Batting with Virat Kohli at the Chinnaswamy Stadium on Saturday was one of the most enjoyable experiences of my cricket career. There are times when everything seems to work, when everything seems to go your way, and RCB’s match against the Gujarat Lions unfolded as one of those special occasions.
While Virat was unleashing a barrage of the most perfect strokes to all corners of the ground, I stood at the non-striker’s end and looked around the stadium, a seething cauldron of colour and noise, and felt blessed to have been put in this position.

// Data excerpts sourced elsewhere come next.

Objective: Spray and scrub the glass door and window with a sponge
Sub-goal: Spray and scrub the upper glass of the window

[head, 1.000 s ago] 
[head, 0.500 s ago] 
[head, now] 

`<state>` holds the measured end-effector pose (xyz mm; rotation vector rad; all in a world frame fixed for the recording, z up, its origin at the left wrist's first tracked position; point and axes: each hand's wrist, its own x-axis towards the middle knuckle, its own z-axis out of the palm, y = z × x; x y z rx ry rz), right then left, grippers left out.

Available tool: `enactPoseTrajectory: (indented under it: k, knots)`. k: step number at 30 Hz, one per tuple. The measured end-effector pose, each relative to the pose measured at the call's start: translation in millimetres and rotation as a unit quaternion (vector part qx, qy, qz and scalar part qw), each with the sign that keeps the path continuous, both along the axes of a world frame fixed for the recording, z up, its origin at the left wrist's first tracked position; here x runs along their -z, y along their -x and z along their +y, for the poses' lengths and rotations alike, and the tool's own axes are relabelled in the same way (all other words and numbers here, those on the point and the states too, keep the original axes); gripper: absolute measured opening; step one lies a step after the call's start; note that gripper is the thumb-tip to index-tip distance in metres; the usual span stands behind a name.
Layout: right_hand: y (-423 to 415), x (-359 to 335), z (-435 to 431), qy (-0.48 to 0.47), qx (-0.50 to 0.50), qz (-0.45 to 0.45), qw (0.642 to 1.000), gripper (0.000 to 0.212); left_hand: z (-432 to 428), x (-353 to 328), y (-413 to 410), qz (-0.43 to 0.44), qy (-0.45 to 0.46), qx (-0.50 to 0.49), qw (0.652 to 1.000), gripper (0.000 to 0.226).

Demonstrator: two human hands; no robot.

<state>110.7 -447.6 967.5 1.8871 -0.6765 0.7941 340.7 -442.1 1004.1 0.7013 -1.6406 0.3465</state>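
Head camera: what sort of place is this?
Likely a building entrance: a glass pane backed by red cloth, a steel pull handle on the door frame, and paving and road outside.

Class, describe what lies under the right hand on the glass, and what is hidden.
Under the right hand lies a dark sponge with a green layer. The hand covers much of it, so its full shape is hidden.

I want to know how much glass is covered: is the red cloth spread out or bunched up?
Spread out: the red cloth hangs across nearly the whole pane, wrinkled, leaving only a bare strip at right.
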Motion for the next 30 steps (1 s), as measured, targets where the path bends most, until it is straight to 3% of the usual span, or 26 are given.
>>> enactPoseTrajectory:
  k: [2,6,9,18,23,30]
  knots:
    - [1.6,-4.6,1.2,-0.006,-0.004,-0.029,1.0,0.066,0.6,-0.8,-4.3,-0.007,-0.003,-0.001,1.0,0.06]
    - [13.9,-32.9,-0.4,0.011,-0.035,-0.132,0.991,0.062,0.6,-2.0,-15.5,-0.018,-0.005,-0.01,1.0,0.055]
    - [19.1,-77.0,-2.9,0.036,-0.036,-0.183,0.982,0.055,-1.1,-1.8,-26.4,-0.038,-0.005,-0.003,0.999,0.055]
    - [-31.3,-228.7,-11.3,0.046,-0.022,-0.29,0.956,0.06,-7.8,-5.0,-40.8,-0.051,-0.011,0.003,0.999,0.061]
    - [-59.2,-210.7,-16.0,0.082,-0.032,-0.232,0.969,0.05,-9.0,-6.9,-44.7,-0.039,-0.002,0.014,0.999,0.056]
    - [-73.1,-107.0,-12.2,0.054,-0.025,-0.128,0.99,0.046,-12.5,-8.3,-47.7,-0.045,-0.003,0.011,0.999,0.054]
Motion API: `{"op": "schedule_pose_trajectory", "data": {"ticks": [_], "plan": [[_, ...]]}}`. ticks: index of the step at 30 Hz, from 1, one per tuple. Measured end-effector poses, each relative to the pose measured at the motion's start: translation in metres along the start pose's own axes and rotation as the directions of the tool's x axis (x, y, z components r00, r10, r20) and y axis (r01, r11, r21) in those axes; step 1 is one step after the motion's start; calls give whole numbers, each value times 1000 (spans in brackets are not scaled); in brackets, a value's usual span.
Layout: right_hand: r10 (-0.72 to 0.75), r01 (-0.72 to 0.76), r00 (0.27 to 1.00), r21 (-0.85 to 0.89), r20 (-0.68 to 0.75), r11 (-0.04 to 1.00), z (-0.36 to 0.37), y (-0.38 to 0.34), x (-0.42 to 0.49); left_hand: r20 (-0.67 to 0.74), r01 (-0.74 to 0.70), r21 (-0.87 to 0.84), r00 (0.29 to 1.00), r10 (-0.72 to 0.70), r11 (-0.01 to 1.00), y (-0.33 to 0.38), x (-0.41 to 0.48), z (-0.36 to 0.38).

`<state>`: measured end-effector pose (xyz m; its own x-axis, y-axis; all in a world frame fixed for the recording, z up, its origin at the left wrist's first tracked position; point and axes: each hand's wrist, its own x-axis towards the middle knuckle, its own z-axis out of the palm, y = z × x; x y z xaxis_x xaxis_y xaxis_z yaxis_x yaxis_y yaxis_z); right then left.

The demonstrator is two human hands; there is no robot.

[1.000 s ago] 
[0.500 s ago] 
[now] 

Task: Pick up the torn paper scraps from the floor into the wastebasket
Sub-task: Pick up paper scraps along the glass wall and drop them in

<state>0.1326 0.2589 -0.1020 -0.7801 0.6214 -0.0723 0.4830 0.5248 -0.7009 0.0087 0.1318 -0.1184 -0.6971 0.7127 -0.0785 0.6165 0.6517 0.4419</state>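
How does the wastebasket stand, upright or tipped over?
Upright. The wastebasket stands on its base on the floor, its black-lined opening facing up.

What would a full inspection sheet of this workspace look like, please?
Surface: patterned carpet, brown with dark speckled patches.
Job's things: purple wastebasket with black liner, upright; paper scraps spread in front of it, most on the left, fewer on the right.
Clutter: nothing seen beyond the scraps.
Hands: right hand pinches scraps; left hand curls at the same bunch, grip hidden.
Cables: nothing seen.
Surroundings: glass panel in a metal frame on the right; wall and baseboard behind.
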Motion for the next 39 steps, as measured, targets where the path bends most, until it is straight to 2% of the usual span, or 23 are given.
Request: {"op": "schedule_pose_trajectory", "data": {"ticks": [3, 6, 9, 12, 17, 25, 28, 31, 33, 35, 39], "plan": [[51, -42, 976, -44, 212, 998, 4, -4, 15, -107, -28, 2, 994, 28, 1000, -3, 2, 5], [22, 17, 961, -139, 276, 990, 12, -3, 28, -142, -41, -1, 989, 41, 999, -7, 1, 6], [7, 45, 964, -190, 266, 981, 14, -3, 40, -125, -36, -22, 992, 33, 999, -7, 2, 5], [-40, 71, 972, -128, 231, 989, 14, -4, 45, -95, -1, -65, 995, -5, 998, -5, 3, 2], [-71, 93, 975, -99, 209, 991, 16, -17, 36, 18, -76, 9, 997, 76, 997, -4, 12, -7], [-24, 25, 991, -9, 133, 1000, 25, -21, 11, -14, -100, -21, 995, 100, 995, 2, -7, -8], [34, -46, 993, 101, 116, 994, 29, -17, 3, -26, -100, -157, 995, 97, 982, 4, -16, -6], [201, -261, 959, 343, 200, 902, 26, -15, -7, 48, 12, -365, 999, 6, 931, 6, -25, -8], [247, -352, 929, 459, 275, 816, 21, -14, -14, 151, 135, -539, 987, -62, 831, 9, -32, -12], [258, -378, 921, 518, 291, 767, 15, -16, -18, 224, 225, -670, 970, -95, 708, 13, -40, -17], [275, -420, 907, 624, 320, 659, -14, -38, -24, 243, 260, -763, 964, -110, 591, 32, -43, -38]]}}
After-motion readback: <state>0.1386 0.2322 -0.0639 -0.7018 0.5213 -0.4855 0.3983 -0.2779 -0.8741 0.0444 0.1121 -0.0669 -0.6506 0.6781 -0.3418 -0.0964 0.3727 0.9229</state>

The numbers tell their story.
Our partnership of 229 was the highest in the history of T20 cricket, beating the previous record of 215, set by Virat and me when we batted against Mumbai Indians in last year’s IPL. Virat’s century was his third in this year’s tournament. We managed to score 112 runs in the last five overs, comfortably beating the previous IPL record of 88 we scored against Mumbai last year.
Virat and I get along well. We understand each other, enjoy batting together and, I hope, bring out the best in each other. This was our fourth century partnership of IPL 9, even though I’m sure we would swap all of these stands for a few more wins for the team.
Before the match, we had spoken about the need to show calm energy, to take control of the game without getting excited, and I decided I would take an aggressive approach. It just felt right. Both the Lions’ wrist spinners missed their mark a couple of times, and that gave us the opportunity to create some momentum and get the scoreboard moving.
From then on, it was a question of reading the game and going with the flow, riding on the excitement of the crowd, taking advantage of anything fractionally short or fractionally wide, and building a total that would help us towards securing an important victory.
Virat has said some kind words about me in recent weeks, and that means a lot. However, in my view, the quality of his stroke play and amazing consistency combine to make him the best batsman in the world.